▸ EXCERPTED DATA:
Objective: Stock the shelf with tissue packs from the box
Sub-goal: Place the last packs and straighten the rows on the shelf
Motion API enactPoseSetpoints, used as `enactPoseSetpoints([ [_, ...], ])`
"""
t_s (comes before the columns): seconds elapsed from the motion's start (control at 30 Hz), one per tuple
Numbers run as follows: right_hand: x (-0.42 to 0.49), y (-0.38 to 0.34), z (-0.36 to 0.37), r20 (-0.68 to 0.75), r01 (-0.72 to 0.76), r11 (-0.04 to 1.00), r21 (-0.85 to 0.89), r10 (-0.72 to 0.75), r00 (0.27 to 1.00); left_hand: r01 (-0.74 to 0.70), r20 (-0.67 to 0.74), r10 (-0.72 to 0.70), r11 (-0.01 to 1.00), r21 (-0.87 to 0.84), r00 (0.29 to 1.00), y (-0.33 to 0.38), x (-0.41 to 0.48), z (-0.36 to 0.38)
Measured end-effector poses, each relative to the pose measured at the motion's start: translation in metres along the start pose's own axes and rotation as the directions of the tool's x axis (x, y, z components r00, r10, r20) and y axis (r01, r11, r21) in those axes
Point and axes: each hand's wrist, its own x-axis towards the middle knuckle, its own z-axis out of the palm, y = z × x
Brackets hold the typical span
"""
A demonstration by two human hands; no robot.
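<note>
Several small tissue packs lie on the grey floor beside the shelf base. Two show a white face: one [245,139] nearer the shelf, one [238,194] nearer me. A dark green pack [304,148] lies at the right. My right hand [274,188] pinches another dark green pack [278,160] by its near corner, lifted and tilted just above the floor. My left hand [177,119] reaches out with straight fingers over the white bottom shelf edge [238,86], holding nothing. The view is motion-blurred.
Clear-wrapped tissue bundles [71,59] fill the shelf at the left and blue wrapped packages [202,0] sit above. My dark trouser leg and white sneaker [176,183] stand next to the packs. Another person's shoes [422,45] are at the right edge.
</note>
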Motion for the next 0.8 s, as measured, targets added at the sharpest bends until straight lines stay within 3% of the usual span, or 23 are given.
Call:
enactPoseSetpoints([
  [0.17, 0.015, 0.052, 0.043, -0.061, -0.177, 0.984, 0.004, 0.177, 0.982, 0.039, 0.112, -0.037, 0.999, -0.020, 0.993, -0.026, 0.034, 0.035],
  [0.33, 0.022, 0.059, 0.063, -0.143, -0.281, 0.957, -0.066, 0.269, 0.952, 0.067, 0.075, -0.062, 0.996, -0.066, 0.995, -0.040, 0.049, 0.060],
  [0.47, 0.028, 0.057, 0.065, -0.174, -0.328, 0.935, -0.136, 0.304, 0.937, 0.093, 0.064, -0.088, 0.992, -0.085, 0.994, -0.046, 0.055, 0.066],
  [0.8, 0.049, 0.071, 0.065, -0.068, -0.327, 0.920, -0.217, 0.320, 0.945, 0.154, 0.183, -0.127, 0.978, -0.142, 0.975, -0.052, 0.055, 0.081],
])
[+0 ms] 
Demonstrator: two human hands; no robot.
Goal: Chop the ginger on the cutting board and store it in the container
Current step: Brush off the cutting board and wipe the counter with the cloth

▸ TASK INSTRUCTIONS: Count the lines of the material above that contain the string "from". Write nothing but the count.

▸ EXERCISE OUTPUT: 2